REQUIREMENT: Whenever a line below holds the word "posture", count it; please give only the final number.

Start of DATA EXTRACT

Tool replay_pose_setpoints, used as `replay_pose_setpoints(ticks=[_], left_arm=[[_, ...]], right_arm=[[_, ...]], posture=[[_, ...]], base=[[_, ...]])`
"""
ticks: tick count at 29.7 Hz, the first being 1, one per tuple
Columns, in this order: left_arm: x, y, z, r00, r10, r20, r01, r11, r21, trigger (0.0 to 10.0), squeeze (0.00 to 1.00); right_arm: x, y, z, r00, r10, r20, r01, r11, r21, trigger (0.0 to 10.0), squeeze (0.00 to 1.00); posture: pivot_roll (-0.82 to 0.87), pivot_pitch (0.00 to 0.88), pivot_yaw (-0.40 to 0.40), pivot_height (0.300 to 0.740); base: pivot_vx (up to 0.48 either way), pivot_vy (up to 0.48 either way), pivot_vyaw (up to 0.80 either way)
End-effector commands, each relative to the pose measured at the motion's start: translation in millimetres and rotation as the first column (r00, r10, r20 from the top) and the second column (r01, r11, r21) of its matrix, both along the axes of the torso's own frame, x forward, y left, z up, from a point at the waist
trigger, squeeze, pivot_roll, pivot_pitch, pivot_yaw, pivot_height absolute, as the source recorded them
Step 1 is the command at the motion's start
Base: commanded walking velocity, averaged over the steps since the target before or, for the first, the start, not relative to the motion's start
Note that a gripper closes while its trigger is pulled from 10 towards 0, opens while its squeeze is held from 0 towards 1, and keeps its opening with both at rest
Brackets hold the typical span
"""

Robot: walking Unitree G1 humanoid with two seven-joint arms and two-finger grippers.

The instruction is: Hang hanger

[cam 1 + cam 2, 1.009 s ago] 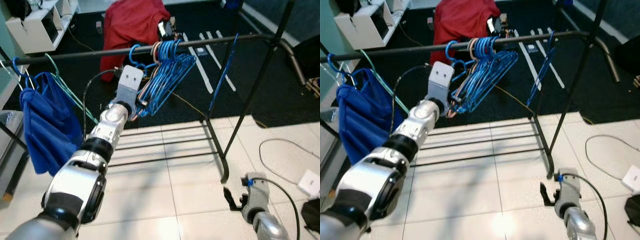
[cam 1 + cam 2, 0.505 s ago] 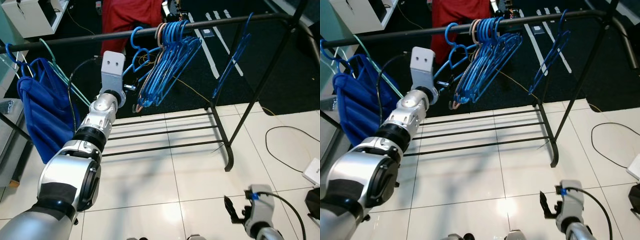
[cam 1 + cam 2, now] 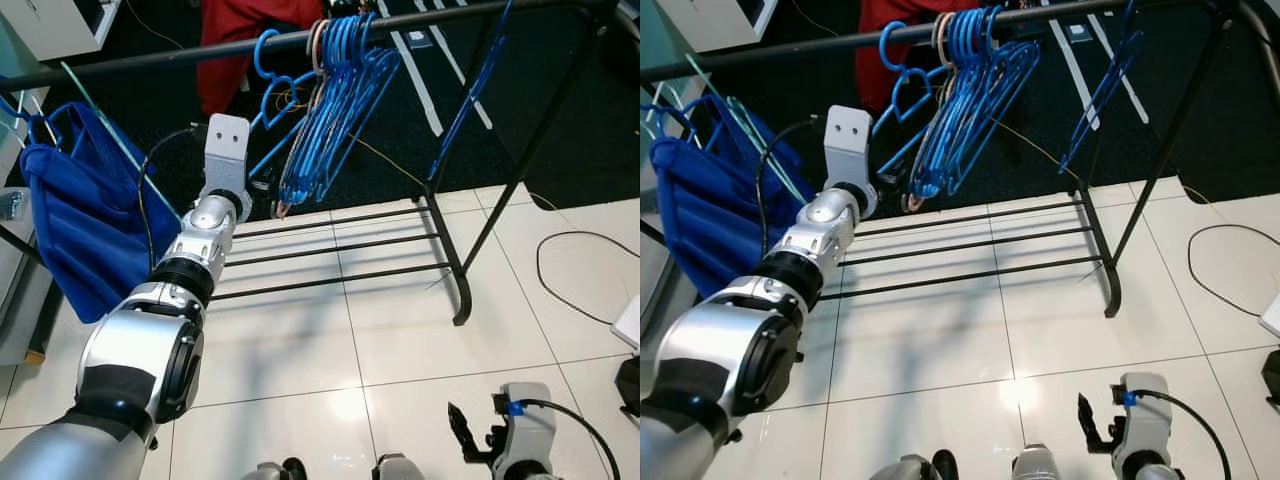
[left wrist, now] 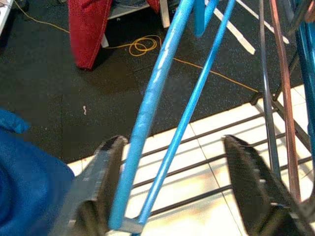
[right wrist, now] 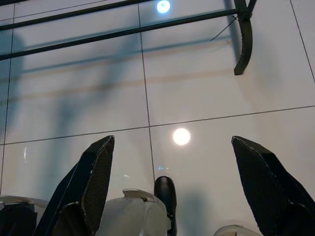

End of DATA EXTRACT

WRITTEN RESPONSE: 2